Begitupun keempatnya beroleh pencapaian penonton dengan jumlah yang mengesankan. Artinya terbuka peluang besar bagi pasar untuk menyerap lebih banyak lagi cerita-cerita asli yang dibuat dengan craftmanship yang terjaga.
2. KEBERANIAN MENGEDEPANKAN TEMA-TEMA BARU
"Mencuri Raden Saleh" mencuri perhatian penonton tahun lalu dengan kebaruan temanya untuk industri film nasional. Tema-tema pencurian rasanya belum pernah digarap oleh sineas negeri ini dan Visinema Pictures menggarapnya dengan total dan mengerahkan segala aspek dari desain produksi hingga promosi ke level maksimal. Dan hasilnya "Mencuri Raden Saleh" beroleh lebih dari 2,3 juta penonton.

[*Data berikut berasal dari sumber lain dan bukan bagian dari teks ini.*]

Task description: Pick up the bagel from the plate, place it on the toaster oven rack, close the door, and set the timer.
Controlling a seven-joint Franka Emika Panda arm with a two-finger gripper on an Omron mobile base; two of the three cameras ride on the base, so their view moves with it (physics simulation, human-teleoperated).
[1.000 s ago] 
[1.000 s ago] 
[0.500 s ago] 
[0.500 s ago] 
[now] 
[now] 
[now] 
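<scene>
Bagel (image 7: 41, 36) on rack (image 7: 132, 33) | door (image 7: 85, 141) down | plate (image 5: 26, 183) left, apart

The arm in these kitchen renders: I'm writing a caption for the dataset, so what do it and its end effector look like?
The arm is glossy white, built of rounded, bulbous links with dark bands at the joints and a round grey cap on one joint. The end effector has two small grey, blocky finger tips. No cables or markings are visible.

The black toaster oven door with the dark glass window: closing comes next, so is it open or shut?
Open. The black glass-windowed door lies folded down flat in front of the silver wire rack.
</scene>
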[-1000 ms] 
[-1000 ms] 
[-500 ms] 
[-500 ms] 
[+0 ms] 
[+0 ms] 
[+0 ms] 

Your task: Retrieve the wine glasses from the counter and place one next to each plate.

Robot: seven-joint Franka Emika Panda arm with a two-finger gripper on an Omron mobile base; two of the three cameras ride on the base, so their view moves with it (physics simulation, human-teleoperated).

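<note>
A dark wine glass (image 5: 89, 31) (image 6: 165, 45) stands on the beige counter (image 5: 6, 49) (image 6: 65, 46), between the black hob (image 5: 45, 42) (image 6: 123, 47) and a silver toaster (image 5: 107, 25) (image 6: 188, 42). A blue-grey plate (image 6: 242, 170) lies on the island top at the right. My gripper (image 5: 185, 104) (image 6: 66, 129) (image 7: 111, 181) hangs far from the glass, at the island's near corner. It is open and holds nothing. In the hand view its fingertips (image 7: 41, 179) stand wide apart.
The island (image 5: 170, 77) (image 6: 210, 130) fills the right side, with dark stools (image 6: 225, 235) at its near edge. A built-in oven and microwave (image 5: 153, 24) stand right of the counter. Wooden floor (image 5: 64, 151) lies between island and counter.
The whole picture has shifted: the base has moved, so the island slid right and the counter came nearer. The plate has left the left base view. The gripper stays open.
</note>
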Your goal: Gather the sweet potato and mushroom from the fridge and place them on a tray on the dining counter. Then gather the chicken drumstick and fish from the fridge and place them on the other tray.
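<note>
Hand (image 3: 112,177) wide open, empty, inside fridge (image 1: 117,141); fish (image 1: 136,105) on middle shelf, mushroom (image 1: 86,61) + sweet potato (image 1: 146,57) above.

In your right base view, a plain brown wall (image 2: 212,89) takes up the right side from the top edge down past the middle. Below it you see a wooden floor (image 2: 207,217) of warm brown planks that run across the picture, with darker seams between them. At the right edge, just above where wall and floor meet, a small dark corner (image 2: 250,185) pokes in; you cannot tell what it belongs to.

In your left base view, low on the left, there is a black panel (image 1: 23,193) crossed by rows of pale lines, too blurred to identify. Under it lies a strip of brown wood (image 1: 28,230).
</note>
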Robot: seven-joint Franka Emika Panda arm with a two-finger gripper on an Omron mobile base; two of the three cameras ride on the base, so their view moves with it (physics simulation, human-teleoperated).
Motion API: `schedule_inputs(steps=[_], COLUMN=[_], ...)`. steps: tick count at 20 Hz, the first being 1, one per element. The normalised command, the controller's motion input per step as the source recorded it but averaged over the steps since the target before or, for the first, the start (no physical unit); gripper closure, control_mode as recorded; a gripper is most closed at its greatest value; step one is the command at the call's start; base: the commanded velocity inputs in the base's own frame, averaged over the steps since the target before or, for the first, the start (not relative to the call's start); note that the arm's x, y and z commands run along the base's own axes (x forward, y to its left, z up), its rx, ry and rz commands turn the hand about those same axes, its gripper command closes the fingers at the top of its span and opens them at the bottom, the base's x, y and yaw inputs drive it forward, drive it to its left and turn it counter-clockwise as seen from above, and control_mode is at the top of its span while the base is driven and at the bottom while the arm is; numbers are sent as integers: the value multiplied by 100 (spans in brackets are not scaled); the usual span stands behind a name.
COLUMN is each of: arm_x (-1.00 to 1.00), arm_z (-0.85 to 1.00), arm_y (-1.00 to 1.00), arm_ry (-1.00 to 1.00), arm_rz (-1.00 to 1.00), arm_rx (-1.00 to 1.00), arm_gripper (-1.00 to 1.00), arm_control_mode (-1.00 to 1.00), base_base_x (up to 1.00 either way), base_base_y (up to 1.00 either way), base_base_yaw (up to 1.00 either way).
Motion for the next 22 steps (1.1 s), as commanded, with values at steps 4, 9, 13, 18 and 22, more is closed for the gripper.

Tahun lalu memang tahunnya horor namun disuguhi tontonan dari genre yang sama dengan sedikit sekali inovasi dalam jumlah besar lama kelamaan akan membuat penonton bosan dan beralih ke tema-tema lainnya yang jarang digarap seperti tema heist.

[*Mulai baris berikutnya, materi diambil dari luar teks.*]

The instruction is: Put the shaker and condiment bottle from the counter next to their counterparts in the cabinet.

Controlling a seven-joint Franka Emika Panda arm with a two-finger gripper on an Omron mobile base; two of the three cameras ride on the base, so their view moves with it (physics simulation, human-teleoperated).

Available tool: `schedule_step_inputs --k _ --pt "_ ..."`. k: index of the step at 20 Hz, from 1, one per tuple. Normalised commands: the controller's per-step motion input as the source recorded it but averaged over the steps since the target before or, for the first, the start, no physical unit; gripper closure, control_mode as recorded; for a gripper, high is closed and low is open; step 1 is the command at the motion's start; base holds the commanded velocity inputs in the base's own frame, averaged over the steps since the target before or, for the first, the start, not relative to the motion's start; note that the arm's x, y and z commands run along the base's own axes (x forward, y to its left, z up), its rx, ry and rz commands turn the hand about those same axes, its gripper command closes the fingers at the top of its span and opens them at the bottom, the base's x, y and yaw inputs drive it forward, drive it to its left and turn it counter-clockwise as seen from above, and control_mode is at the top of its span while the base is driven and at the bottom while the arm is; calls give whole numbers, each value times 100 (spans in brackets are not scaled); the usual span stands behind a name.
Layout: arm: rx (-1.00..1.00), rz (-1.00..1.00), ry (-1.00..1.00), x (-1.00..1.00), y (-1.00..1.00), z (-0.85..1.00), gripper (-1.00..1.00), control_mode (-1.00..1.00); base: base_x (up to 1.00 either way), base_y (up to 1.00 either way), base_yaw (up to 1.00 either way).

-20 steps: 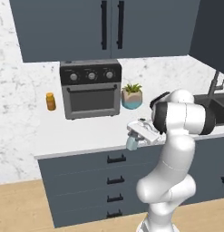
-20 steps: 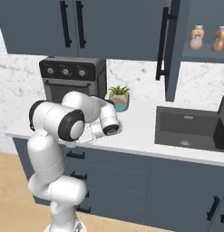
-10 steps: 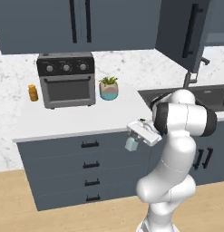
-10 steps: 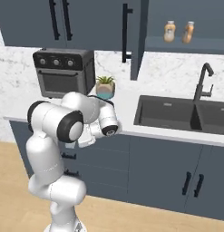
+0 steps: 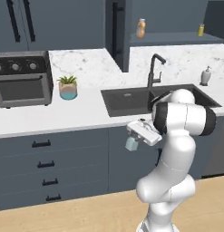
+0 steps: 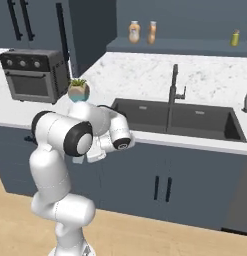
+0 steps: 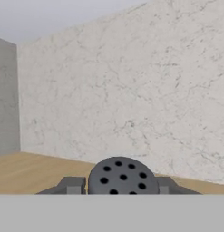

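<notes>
My gripper (image 5: 133, 137) is shut on the small pale blue-grey shaker (image 5: 130, 144), held in front of the drawers just below the counter (image 5: 77, 113) edge. In the hand view the shaker's dark holed cap (image 7: 122, 176) sits between the fingertips (image 7: 72, 185). The cabinet (image 5: 177, 18) stands open above the sink. On its shelf two orange bottles (image 6: 134, 31) (image 6: 152, 32) stand side by side; I cannot tell which is the condiment bottle. A yellow-green shaker (image 6: 235, 38) stands further right on the same shelf.
A black sink (image 5: 131, 99) with a tall faucet (image 5: 154, 70) lies under the cabinet. The open cabinet door (image 5: 115, 31) juts out left of the shelf. A toaster oven (image 5: 22, 84), a potted plant (image 5: 68, 87) and a soap dispenser (image 5: 205, 76) stand on the counter.
The base has driven to the right: the oven and plant slid left in both views, and the sink and open cabinet came in. The arm's pose and its hold on the shaker are unchanged.
</notes>
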Motion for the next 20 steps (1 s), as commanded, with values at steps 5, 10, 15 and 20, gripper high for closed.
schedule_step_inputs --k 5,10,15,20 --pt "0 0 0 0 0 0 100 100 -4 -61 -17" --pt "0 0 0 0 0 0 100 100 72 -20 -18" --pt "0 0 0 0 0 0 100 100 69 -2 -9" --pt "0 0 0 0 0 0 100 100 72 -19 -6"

3. KEBERANIAN BERCERITA DENGAN CARA BERBEDA
Dengan sebegitu banyaknya serbuan film horor tahun lalu, "Qodrat" yang berangkat dari cerita asli menonjol karena keberaniannya bercerita dengan cara yang berbeda. Sisi agama yang biasanya terpinggirkan di film horor kiwari justru ditonjolkan sangat erat di film besutan Charles Gozali itu.
"Qodrat" juga menjadi titik balik dari film horor dengan cerita jadul dengan kemasan modern yang tampaknya disukai penonton yang mungkin mulai bosan dengan cerita yang begitu-begitu saja.
4. KEBERANIAN MEMPRODUKSI FILM DENGAN BIAYA LEBIH BESAR
Jika mencermati daftar 15 film Indonesia terlaris kita bisa mengungkap satu fakta yang jelas: bahwa kesemuanya diproduksi tidak dengan biaya murah. Keseluruhan judul diproduksi dengan biaya produksi dan promosi minimal 3 milyar rupiah. Hasilnya jelas: secara teknis film naik level berlipat-lipat dari generasi sebelumnya.
Dan tak ada lagi istilah memproduksi film horor karena dianggap murah. Dan anggapan tersebut sebenarnya salah besar. Karena film horor justru bersandar betul pada aspek teknis visual dan suara yang memang perlu dibuat mumpuni demi memuaskan penonton. Dengan cara ini, film Indonesia bisa terhindar dari "pedagang film" yang memproduksi film hanya sekedar mencari untung belaka tanpa mempedulikan sustainability dari industrinya beberapa tahun ke depan.